Sonderzug nach Kopenhagen
Heute ist es für uns kaum mehr vorstellbar, aber nach Ende des Zweiten Weltkriegs war die Ernährungssituation in Tirol noch für Jahre katastrophal. Die letzten Lebensmittelmarken konnten erst etwa zehn Jahre nach Kriegsende abgeschafft werden.
In den ersten Nachkriegsjahren war die Kalorienversorgung minimal. Vor allem für Kinder in der Wachstumsphase war dies gesundheitsgefährdend. Schon in den ersten Jahren wurden Kinder für Wochen oder Monate ins Ausland gebracht und dort aufgepäppelt. Vor allem die Aufenthalte in der Schweiz sind im kollektiven Gedächtnis haften geblieben.
Aufenthalte in Dänemark sind weniger bekannt. Hier sehen wir die sehr glücklichen Kinder der 2 a Klasse einer Schule in Hall, die offenbar bei der Abfahrt nach Kopenhagen fotografiert wurden. „Hurra, nun gibt´s Butter“ ist hier eine vielsagende Aufschrift. Diese Schriften wurden aber eher von den Eltern oder Lehrern aufgemalt. Oder ist die Bemalung nur auf der Fotoglasplatte aufgebracht?
Gibt es unter unseren LeserInnen jemanden, der oder die im Zuge einer solcher Aktion im Ausland war und uns davon berichten kann? Ich bin sicher, das würde Viele sehr interessieren.
(Stadtarchiv/Stadtmuseum Innsbruck)
Meine Mutter hatte mir immer erzählt, dass sie nach dem Krieg in die Schweiz zum „Aufpäppeln“ gebracht wurde.
Sie kam bei einer Familie unter, welche eine Konditorei in der Schweiz führten.
Sie war einige Monate dort und verbrachte nach ihren Erzählungen eine sehr schöne, kalorienreiche Zeit.
Ich würde ihr noch sehr gerne viele Fragen darüber stellen, was leider nicht mehr möglich ist….
Die Beschriftungen dürften in der Tat auf die Glasplatte gepinselt worden sein. Ein Indiz ist die Umrahmung des Wortes „Sonderzug“, welche die Frisur des Mädchens teilweise zu überdecken scheint.

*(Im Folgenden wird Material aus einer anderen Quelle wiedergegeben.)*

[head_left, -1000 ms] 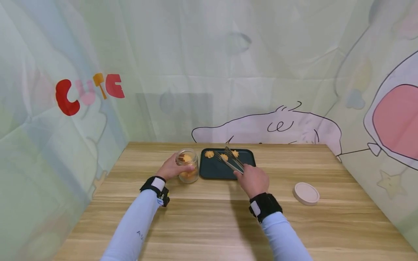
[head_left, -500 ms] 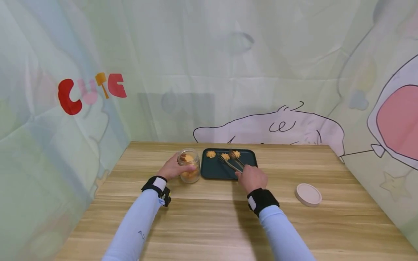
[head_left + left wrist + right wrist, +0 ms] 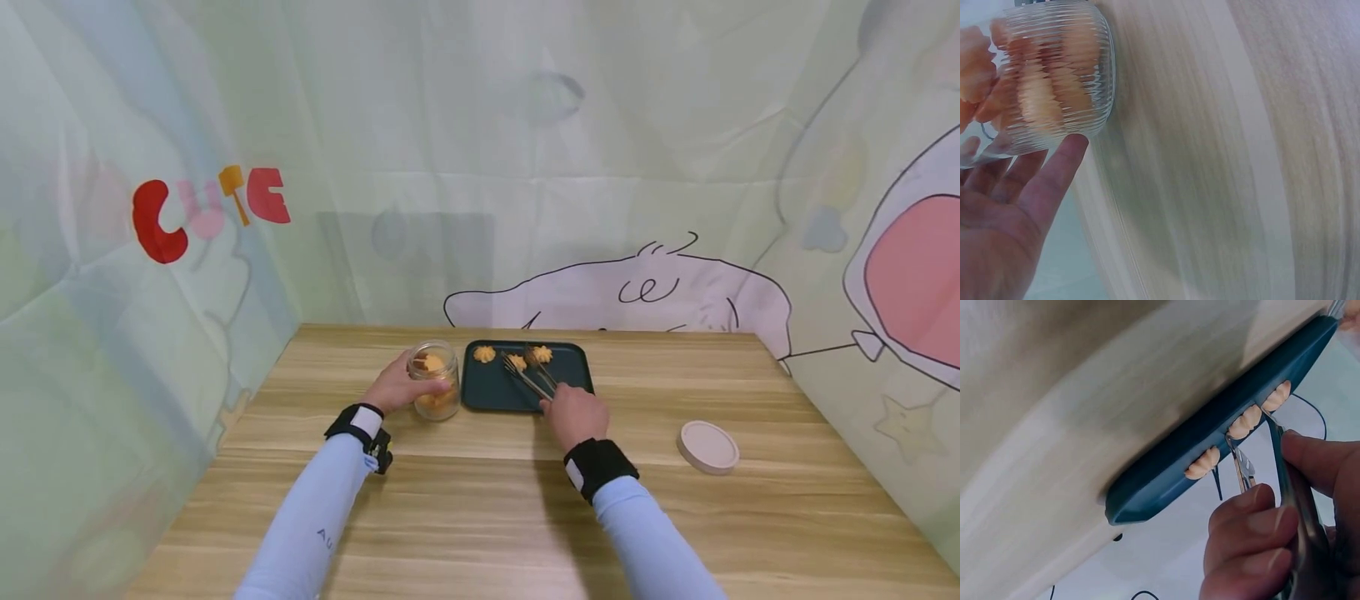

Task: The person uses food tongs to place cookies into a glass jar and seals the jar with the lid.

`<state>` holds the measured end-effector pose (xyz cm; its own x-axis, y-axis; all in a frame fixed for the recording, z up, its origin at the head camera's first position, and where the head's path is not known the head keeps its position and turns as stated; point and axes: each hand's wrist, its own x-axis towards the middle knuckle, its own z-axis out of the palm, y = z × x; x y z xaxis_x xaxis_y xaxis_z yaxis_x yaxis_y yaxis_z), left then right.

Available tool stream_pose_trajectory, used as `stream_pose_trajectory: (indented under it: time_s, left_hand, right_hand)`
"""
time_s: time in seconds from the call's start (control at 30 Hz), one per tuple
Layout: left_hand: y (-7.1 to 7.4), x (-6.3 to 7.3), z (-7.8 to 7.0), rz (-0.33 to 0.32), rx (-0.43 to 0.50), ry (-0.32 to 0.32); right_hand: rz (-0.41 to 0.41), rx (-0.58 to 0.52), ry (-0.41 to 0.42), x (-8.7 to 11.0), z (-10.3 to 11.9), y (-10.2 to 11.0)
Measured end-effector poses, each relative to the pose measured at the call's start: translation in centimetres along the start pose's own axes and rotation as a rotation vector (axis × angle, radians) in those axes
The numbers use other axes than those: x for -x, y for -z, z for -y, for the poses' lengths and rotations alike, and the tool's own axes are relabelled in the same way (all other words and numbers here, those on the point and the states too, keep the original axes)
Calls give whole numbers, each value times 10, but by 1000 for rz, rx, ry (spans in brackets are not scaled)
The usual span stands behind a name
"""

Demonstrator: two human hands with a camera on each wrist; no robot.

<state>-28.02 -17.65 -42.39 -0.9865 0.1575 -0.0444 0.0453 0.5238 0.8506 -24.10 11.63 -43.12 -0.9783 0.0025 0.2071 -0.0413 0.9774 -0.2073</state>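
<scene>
My left hand (image 3: 393, 386) grips a ribbed clear glass jar (image 3: 437, 405) that stands upright without a lid and holds several pale orange piped cookies (image 3: 1038, 100). In my right hand (image 3: 577, 417) is a pair of metal tongs (image 3: 532, 385), pointing down at the dark green tray (image 3: 491, 397). On that tray sit three cookies in a row: a left one (image 3: 484, 354), a middle one (image 3: 517, 361) and a right one (image 3: 543, 355). The right wrist view shows the tong tips on either side of the middle cookie (image 3: 1246, 421), right at its edges.
A round pale pink lid (image 3: 708, 447) lies on the wooden table (image 3: 465, 517), to the right of my right hand. The jar stands close beside the tray's left edge. Printed cloth walls (image 3: 390, 125) enclose the table at the back and sides.
The tongs' arms have drawn closer together around the middle cookie, and my right hand has shifted slightly. My left hand keeps its hold on the jar.
</scene>
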Motion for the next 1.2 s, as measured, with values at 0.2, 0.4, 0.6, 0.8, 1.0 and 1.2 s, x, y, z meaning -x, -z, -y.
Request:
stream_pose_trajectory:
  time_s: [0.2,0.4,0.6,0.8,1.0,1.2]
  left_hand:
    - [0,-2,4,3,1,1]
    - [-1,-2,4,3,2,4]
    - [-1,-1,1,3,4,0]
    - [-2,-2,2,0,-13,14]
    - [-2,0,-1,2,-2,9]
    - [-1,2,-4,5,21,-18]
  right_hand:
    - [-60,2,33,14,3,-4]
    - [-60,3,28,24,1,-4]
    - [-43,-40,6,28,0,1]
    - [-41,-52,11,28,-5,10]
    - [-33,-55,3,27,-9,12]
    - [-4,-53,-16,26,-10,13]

Ist mit Sicherheit so, ja. Man sieht es auch an anderen Stellen, zum Beispiel beim α-Zeichen links unten, das sich unter die Unterkante des Wagenkastens fortsetzt, was Photoshop gut sichtbar macht. Deshalb gehe ich auch davon aus, dass Bild links noch weitergeht.
Meine Mutter, 83 Jahre alt, war mit ihren Geschwistern in der Nähe von Bern im Rahmen einer solchen Kinderverschickung. Die dabei geknüpften Bande in die Schweiz halten bis heute. Ich werde meine Mutter fragen, ob sie davon mal im Detail erzählen will. Ich denke, es gibt auch Fotos.
Fun fact: in einem anderen Zusammenhang habe ich darüber mit meiner Mutter schon ausführlicher gesprochen. Es gab dort eine 1952 eingestellte Überlandstraßenbahn mit einer spektakulären Gebirgsstrecke hoch über dem Seeufer des fjordartigen Thuner Sees, die Rechtsufrige Thunerseebahn (https://de.wikipedia.org/wiki/Strassenbahn_Steffisburg%E2%80%93Thun%E2%80%93Interlaken). Von dieser Bahn haben die IVB 1953 je sechs Trieb- und Beiwagen gekauft, die in Innsbruck eingesetzt werden hätten sollen, sich aber als ungeeignet erwiesen haben. Meine Mutter ist in dieser Bahn und diesen Fahrzeugen vor deren Einstellung noch mitgefahren.
Wie angekündigt, habe ich meine Mutter als Zeitzeugin gebeten, über die Kinderlandverschickung etwas zu erzählen. Heute, am 16.4.2023, hat sich spontan die Gelegenheit ergeben.
Hier ist das Interview (nur Audio): https://youtu.be/NleDmKML1mU
Gut gemacht, Herr Schneiderbauer, von Beiden!
Danke Herr Roilo, ich werde Ihr Lob gerne an meine Mutter weitergeben! – Vielleicht kommen ja von Anderen im Lauf der Zeit noch mehr Erfahrungsberichte.